Au niveau institutionnel, le Ministère compte renforcer les ressources humaines des
institutions du secteur qui devraient passer à 4.050 employés alors qu’il en emploie
1.342 actuellement.
Au point de vue niveau financier et commercial, ce plan envisage de modifier la
structure des tarifs de l’eau et d’améliorer les techniques de facturation. Le Liban
reste un des rares pays au monde qui applique encore un tarif forfaitaire pour l’eau.
Le prix de l’eau est relativement bas soit 600 livres libanaises le m³, c’est-à-dire $
0,40. Il était prévu l’installation d’un million de compteurs d’eau et une tarification
volumétrique pour 25% des usagers en 2012 et 75% en 2015. Le taux de collecte
des factures d’eau augmenterait de 51% actuellement à 80% en 2015. De plus, de
nouvelles politiques tarifaires pour le traitement des eaux usées et l’eau pour
l’irrigation devraient également être programmées.
Conclusion
Le Liban dilapide son eau depuis des décennies déjà.
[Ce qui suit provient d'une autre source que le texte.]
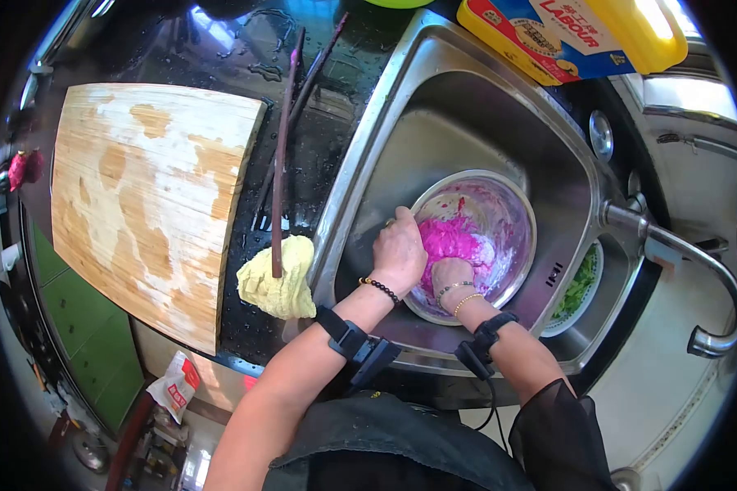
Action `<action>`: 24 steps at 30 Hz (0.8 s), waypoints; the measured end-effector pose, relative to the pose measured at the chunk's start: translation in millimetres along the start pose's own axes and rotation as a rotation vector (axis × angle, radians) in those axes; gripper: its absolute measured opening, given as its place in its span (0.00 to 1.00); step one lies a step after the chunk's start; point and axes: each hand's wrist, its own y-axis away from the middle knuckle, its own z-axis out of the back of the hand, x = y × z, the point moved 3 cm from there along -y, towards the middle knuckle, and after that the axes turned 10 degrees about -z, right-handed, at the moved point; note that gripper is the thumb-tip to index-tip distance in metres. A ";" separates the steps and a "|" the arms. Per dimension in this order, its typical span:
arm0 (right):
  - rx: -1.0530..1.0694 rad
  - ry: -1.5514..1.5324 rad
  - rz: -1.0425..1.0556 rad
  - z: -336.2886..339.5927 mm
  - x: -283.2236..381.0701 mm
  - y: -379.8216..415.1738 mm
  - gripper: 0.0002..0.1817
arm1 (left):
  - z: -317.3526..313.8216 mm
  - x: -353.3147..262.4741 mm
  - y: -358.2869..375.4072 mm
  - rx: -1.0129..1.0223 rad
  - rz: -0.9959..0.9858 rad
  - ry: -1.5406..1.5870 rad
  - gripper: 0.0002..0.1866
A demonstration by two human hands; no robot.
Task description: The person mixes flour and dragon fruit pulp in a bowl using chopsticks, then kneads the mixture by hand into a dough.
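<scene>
A round metal bowl (pixel 522 204) sits in the steel sink (pixel 434 123), its inner wall smeared pink and white. Bright pink shredded stuff and some white powder (pixel 485 250) lie inside it. My left hand (pixel 400 250) is at the bowl's left rim, fingers bent round the edge, thumb up. Down in the bowl, my right hand (pixel 452 278) presses into the pink mass (pixel 446 237); its fingertips are hidden in it. Both wrists carry bracelets and black straps.
Left of the sink, a wet wooden board (pixel 147 204), a yellow cloth (pixel 282 286) and long dark sticks (pixel 285 147) lie on the black counter. A yellow jug (pixel 581 33) stands behind the sink. Greens in a basket (pixel 581 286) and the faucet (pixel 671 237) are at the right.
</scene>
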 end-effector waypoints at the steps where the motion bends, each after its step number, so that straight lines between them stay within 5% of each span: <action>1: 0.016 0.017 -0.021 -5.4 1.1 -4.7 0.12 | -0.1 -0.4 0.7 0.024 0.011 0.006 0.11; 13: 0.015 0.009 -0.019 -21.1 -21.2 -26.4 0.10 | 5.8 -4.8 3.0 0.034 0.008 -0.019 0.12; 19: -0.026 -0.269 0.051 -35.2 -47.8 20.7 0.23 | 4.5 -2.4 1.6 0.013 -0.009 -0.033 0.13; 21: -0.166 -0.456 0.324 -34.3 -60.9 47.3 0.34 | 4.8 -3.2 0.9 0.023 -0.008 -0.038 0.14; 24: -0.337 -0.399 0.348 18.6 -81.9 76.7 0.40 | 4.8 -2.6 0.8 0.008 -0.025 -0.042 0.14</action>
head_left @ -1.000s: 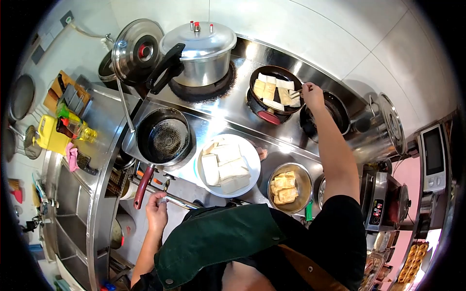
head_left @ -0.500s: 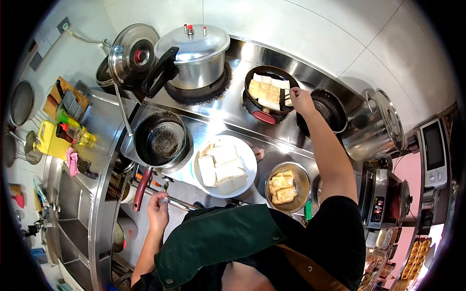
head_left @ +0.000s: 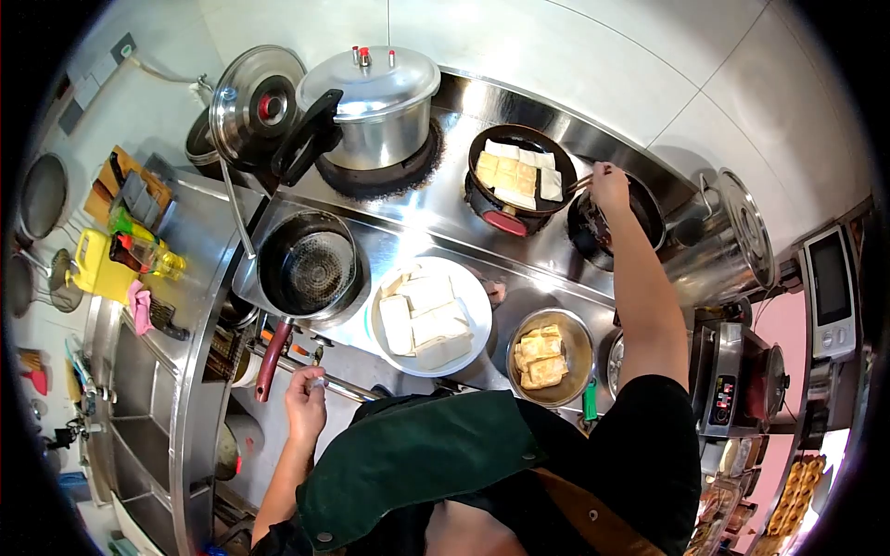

Alors qu’auparavant ses
ressources paraissaient suffisantes voire abondantes, l’eau est devenue l’une des
préoccupations majeure du pays et le problème ne fait que s’aggraver, en raison de
la démographie galopante. Il devient donc urgent pour le Liban de placer la question
hydraulique au cœur d’une stratégie globale de long terme de développement
économique et social.
La valorisation de ce potentiel hydraulique inexploité pourrait représenter une mine
de contrats pour les entreprises belges du secteur. Avec des besoins criants à tous
les niveaux, les opportunités sont nombreuses à moyen terme mais sont tributaires
de financements internationaux. Depuis le début de 2013, deux grands projets
d'infrastructures d'eau ont été officiellement dévoilés qui modifieront de façon
radicale l'état d'avancement dans le secteur : le canal 800 et le projet du Grand
Beyrouth, également connu sous le nom de projet « Awali ».